The uncle found Kendrick in the car with “foam and blood coming from his mouth” and called for emergency medical assistance, which arrived two minutes after the call, the report said.

Kendrick was described as “extremely hot to the touch,” the report said, and showed no signs of life.

The preliminary cause of death is asphyxiation, Muscogee County Coroner Buddy Bryan told CNN. Temperatures Sunday in the Columbus area reached as high as 96 degrees, according to the National Weather Service.

The child body was to be sent to the Georgia Bureau of Investigation for an autopsy, the coroner’s office said. Autopsy results may take up to five months to complete, Bryan said.

CNN has sought comment from the Columbus Police Department.

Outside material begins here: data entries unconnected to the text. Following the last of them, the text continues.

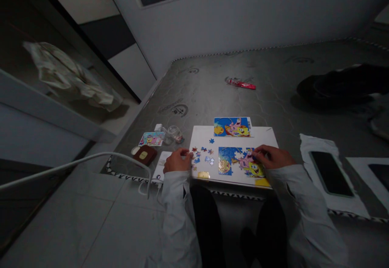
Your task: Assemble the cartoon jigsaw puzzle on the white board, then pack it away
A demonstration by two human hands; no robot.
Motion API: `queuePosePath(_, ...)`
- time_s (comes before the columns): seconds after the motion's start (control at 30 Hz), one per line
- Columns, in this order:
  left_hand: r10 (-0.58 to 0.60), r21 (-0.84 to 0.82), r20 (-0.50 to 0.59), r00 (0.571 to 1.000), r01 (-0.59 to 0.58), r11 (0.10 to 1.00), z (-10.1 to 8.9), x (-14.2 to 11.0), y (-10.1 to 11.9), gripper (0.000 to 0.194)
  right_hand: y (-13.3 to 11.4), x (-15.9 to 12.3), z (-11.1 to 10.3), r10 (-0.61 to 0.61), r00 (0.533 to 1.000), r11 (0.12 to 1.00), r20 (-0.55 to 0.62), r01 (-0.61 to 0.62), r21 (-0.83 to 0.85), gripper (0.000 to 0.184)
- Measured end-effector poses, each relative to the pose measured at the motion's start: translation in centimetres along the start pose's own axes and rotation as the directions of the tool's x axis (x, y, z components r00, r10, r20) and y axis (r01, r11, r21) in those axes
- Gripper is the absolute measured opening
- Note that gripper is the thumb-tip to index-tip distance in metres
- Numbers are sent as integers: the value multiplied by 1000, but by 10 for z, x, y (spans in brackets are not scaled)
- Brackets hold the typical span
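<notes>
Two hands (275, 157), one unfinished jigsaw (225, 163)

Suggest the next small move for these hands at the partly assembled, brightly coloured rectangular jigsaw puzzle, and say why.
Perhaps the bare left hand should pick one of the small, loose, multicoloured jigsaw pieces: it is right beside them, while the flat white rectangular surface shows through a gap in the puzzle, whose right side the bare right hand is at.
</notes>
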State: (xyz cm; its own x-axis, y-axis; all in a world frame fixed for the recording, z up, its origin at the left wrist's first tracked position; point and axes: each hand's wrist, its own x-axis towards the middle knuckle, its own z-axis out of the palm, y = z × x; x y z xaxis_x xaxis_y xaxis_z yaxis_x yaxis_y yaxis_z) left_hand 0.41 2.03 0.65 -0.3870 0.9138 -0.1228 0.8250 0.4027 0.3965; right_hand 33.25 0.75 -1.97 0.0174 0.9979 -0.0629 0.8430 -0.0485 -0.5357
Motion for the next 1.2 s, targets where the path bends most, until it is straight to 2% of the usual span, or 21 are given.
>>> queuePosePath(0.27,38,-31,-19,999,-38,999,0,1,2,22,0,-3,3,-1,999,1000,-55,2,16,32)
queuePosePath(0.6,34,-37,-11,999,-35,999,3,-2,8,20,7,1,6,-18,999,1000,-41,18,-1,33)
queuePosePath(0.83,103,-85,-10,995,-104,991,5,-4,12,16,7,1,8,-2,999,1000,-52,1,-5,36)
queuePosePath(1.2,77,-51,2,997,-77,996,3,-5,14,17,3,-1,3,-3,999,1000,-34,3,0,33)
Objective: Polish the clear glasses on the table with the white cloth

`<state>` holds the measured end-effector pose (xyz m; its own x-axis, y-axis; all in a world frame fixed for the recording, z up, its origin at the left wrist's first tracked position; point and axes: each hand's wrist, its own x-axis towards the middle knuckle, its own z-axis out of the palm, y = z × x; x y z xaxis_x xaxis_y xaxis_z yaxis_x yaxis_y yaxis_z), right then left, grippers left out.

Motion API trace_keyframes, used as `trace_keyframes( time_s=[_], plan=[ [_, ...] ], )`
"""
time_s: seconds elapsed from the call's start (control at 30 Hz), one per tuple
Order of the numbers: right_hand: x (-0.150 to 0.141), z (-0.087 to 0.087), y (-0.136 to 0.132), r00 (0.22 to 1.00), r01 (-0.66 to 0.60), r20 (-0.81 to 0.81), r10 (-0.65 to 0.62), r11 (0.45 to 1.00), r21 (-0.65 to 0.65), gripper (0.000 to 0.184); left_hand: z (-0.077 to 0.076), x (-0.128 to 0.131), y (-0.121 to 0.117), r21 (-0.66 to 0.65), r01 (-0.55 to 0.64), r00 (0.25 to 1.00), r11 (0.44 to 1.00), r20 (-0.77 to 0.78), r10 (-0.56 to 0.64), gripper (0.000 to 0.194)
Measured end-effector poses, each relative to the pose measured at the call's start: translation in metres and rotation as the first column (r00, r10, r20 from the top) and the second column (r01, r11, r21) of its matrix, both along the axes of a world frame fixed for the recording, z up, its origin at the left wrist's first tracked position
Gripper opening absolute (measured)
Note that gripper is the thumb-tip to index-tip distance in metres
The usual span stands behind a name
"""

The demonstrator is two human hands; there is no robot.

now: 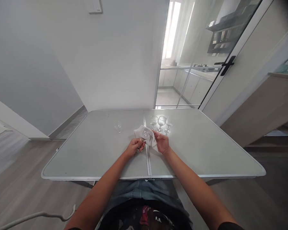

Toddler left in a car died, police said

In Virginia, an 18-month-old boy died after he was accidentally left in an unattended vehicle for several hours, Chesterfield County police said Tuesday. Police did not specify his cause of death, but the high temperature in Midlothian, about 20 miles west of Richmond, was around 81 degrees that day. The child’s father later took his own life.

In Texas last week, a 5-year-old died after he was left inside a car outside the family’s Houston home.

The majority of pediatric hot-car deaths occur because the child is forgotten by a caregiver, according to data compiled by Jan Null, a lecturer at San Jose State University’s Department of Meteorology and Climate Science.

The tragedies often draw national attention. Murder charges are fairly rare and convictions are even less likely, according to experts.

Georgia’s highest court last month overturned the murder conviction of a father sentenced to life without parole for the 2014 hot-car death of his 22-month-old son.

The Georgia Supreme Court ruled 6-3 that evidence submitted by prosecutors of Justin Ross Harris’ extramarital sexual relationships — which the state portrayed as the motivation behind his decision to kill his son, Cooper — had unfair prejudicial impact on the jury.

Defense attorneys had argued Cooper’s death was a tragic accident caused by his father’s lapse in memory.